Task. Return the material exactly. Every line must stay as it is.

Provided data.
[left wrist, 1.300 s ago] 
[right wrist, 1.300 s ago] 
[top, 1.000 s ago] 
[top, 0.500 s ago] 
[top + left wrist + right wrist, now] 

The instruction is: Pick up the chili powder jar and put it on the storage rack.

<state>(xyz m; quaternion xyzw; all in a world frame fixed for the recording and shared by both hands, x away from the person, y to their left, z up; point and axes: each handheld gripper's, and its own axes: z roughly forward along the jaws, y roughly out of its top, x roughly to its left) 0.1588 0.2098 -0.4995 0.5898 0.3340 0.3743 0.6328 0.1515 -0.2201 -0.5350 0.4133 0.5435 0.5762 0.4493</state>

Solved problem.
[left wrist, 1.300 s ago] 
[right wrist, 1.300 s ago] 
[top, 1.000 s ago] 
[top, 0.500 s ago] 
[top + left wrist + right wrist, now] 

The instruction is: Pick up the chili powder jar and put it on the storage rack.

<state>(xyz m; quaternion xyzw; all in a world frame fixed for the recording and shared by both hands, x away from the person, y to their left, z up; point and axes: each handheld gripper's, and its own axes: z roughly forward along the jaws, y roughly out of its top, x roughly to its left) 0.1588 0.2098 -0.4995 0.5898 0.3340 0.3743 0.6328 0.1515 -0.2201 -0.5350 0.4133 0.5435 0.5762 0.4493</state>

A complete answer has now been given to the exercise.